Dr. Bruce Clarke from Rutgers is first up for education. Talking about Fairy Ring and Pink Snow Mold. The games begin and I’ll be posting any highlights if I can do so and finish my talk which is supposed to happen in a few hours. I don’t really have it done yet. I’ve started and stopped a few times.

Water and soils management: to flush or not to flush

In most of my travels where water is an issue or drought is ruling or where reclaimed is the coming possibility, we have to deal with management of salts. So that can be the #1 driving force in deciding to flush to rid us of conductivity.

The second thing is that a majority of the modern courses built in the last many years have a form or another of a perched water table-oriented sand-based system. And that is it’s own animal, requiring some technique in water application to infuse air into the rootzone.

Lastly, with topdressing seen as a best practice over (again) the last many years, we see greens that have their own layered version of a drainage free water table perch. And that requires some thinking as well.

Since I’ve been (mostly) a Western US Turfhead, we have tended to talk about this a lot. As a young super in Denver, having just put in one of the first Maxi systems and starting to water with ET, I didn’t know that my deep wells were of pretty poor quality. But I did know that light frequent apps of water oriented toward ET weren’t giving me the playing conditions I wanted. It was right about then that I heard that Ed Miller, who once was in CO and was then in AZ had written an article for the Green Section Record. Here it is: Ed Miller Article. I hope you read it and read it again.

It’s not a new thing. It’s not rocket science. It does fly in the face of how some of the modern software works, but we get around that.

Reading this and adopting this method on my push up Poa greens and even on the rest of my golf course as we began a much more aggressive aerification method turned a lot of things around for me. So I’ve stuck with that, both as a Super at two other positions and over a bunch of years of consulting. It’s not a new thing. It’s not rocket science. It does fly in the face of how some of the modern software works, but we get around that.

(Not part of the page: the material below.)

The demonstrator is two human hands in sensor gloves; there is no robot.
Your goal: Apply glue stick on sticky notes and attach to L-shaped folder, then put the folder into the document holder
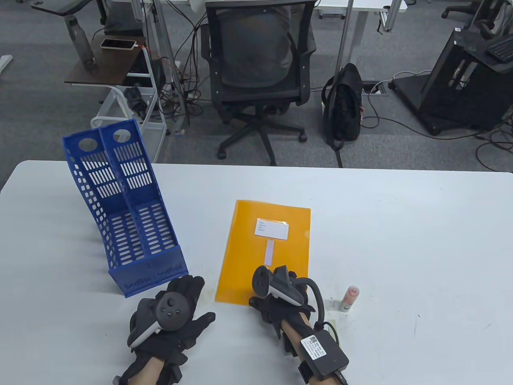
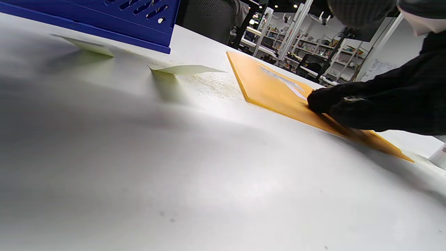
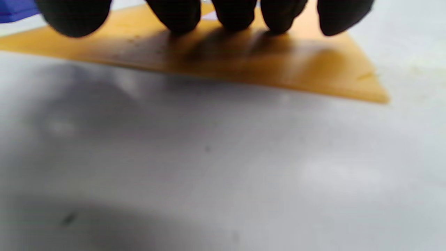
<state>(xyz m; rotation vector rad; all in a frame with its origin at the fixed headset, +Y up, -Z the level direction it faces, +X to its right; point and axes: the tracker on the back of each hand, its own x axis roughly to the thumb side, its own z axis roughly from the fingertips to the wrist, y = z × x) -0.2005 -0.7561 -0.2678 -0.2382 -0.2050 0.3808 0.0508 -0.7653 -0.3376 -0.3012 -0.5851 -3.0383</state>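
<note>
The orange L-shaped folder [image 1: 266, 248] lies flat at the middle of the table. It carries a white label [image 1: 271, 229] with a pale sticky strip [image 1: 269, 252] just below it. My right hand [image 1: 277, 278] rests on the folder's near end, its fingertips [image 3: 230, 14] pressing the orange sheet [image 3: 244, 69]. My left hand [image 1: 192, 300] lies flat on the table with fingers spread, beside the front of the blue document holder [image 1: 124, 216]. The glue stick [image 1: 349, 298], pinkish tip bare, sits right of my right hand. Two pale sticky notes [image 2: 188, 69] lie on the table with edges lifted.
The white table [image 1: 400, 240] ends at the far edge, with an office chair [image 1: 256, 72] and a black backpack [image 1: 344, 104] on the floor beyond. The holder [image 2: 122, 21] stands tilted at the left, its openings facing up.
</note>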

The flush is still important and I think over the last 5-7 years, water quality hasn’t gotten better and air always needs to be exchanged in the rootzone. So a real honest to goodness Irrigation Sneeze is really important. When that is coupled with some common sense about how Evaporative Cooling really works and how water moves and how salts accumulate, you have to think that perhaps a change is needed when the usual method isn’t working.

After all, the true definition of agronomic insanity is when you keep doing the same thing and the same bad stuff keeps happening…

After all, the true definition of agronomic insanity is when you keep doing the same thing and the same bad stuff keeps happening. As turfheads, we tend to want to change a lot of things, but foundational comforts like watering tend to be more more holy and less prone to some critical examination.

Over the years, I’ve helped a lot of people out with this technique and have come to believe it has a reasonable place in a majority of situations. I’ve seen it give us some problems when irrigation systems have poor DU, poor control and when weather demands some respect for already humid conditions. We have control over a couple of those areas and the other one is cyclic. Popping off a big cycle in 90/90 weather is the kind of thing we don’t really want to be doing. But for the life of me, I can’t understand why the water goes on every night in 70/30 weather. Can’t.